Assignment:
Would you output the entries below only from the line containing "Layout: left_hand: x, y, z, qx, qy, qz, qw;" through the line containing "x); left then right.", exactly as they stand and with both ends included?

Records to use:

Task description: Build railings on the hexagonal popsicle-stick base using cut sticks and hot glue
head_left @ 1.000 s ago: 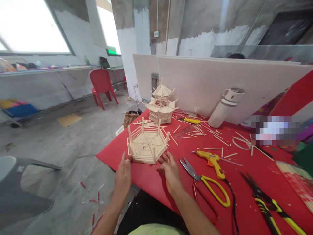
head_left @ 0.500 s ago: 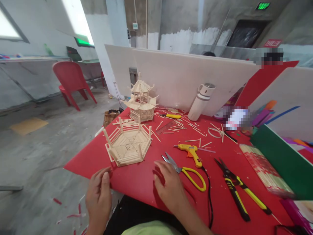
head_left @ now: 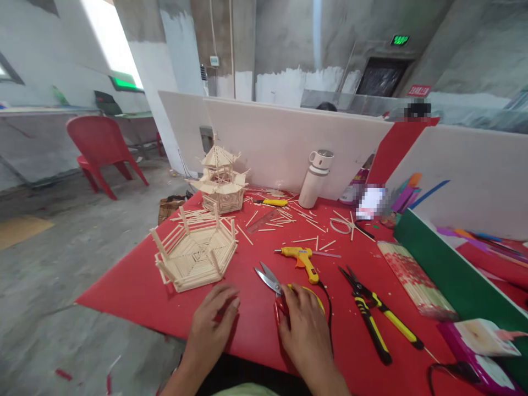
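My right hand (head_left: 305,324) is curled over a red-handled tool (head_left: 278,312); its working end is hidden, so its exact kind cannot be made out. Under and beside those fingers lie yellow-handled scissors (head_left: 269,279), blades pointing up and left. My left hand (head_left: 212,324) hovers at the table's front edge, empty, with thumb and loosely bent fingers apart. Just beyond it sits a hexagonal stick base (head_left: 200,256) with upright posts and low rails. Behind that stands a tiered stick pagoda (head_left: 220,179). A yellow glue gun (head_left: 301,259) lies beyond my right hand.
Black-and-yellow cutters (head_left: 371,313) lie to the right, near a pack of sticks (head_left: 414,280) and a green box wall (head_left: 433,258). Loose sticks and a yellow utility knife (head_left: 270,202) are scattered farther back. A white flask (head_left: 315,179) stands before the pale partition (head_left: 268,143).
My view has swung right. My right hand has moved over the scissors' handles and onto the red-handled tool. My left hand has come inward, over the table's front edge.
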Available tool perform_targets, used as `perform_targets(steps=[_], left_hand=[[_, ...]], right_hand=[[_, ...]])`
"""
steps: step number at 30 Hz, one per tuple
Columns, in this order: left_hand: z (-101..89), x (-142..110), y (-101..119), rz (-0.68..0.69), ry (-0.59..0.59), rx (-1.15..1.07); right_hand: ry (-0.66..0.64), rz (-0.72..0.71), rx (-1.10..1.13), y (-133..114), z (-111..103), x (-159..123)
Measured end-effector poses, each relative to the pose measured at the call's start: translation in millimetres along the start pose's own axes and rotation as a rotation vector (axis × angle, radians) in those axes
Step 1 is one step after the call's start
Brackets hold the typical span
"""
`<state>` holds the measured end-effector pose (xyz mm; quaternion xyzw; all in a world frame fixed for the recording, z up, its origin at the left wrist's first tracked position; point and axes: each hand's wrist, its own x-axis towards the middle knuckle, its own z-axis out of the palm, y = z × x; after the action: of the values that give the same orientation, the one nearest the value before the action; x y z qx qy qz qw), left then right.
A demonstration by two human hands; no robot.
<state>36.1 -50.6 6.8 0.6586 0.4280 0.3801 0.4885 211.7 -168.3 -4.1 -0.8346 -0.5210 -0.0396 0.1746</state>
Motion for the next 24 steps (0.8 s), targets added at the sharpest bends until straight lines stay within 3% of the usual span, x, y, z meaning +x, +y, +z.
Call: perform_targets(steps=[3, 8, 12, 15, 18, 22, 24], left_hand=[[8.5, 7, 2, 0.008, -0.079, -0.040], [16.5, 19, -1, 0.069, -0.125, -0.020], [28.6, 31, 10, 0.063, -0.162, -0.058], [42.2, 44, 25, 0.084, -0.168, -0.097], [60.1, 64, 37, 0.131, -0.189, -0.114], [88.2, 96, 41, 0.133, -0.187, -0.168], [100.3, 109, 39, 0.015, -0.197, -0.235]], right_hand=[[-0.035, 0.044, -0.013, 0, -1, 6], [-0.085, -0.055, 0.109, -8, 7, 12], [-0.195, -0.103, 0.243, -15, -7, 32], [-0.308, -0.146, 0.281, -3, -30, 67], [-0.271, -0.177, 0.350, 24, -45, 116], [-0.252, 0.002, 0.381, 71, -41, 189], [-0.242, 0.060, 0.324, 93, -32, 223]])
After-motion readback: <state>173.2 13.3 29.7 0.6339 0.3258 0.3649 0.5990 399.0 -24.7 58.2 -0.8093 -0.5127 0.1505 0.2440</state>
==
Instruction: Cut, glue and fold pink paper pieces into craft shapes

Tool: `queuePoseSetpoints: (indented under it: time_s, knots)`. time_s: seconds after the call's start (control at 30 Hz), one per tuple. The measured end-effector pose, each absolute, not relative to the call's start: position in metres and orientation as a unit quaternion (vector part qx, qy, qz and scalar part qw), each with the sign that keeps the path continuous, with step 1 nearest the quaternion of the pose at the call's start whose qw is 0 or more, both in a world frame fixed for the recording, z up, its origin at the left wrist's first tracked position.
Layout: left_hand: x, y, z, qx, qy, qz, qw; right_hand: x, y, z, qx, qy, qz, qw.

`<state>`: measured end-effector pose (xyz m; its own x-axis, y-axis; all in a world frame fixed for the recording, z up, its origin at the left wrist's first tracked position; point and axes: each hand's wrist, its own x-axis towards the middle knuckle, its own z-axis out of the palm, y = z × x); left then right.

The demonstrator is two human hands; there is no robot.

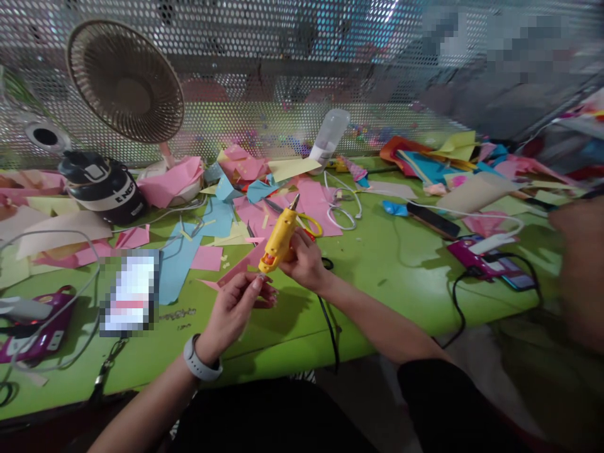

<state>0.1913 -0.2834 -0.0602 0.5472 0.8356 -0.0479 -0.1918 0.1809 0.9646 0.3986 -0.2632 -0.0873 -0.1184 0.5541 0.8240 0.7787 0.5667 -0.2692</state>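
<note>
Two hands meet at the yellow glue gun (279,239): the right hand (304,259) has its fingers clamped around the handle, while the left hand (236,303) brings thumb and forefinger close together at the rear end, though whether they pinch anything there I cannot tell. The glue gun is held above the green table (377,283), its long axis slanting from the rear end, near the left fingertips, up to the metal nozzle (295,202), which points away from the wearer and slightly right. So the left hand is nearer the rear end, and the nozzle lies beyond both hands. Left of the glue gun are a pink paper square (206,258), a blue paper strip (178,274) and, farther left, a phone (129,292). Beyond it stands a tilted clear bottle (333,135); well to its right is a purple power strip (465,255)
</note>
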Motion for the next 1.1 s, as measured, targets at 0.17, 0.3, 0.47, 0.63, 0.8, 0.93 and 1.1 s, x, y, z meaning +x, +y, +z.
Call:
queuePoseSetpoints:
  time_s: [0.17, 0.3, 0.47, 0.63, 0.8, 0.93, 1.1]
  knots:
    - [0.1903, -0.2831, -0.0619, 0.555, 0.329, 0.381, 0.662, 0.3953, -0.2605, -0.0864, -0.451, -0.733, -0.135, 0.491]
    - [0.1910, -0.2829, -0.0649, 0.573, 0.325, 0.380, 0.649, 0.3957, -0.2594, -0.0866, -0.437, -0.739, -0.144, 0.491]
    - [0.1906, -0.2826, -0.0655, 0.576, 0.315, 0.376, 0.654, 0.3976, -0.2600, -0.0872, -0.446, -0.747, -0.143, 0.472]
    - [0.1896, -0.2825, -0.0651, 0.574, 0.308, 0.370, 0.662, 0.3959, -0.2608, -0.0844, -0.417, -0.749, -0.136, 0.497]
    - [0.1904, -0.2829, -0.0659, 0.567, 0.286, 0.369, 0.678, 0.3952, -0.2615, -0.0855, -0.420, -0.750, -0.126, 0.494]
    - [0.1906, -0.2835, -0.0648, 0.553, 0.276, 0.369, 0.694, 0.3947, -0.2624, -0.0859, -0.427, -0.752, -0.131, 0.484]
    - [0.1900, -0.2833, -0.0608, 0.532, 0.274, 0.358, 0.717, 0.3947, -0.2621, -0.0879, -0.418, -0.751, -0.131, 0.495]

Output for this exercise:
Layout: left_hand: x, y, z, qx, qy, qz, qw; right_hand: x, y, z, qx, qy, qz, qw.

`<state>`: measured end-effector pose (xyz m; its own x-axis, y-axis; all in a world frame fixed for the recording, z up, its origin at the left wrist's first tracked position; point and axes: each hand's wrist, its own x-axis towards the middle knuckle, its own z-axis out of the palm, y = z × x); left then right.

What the answer needed to say has been said.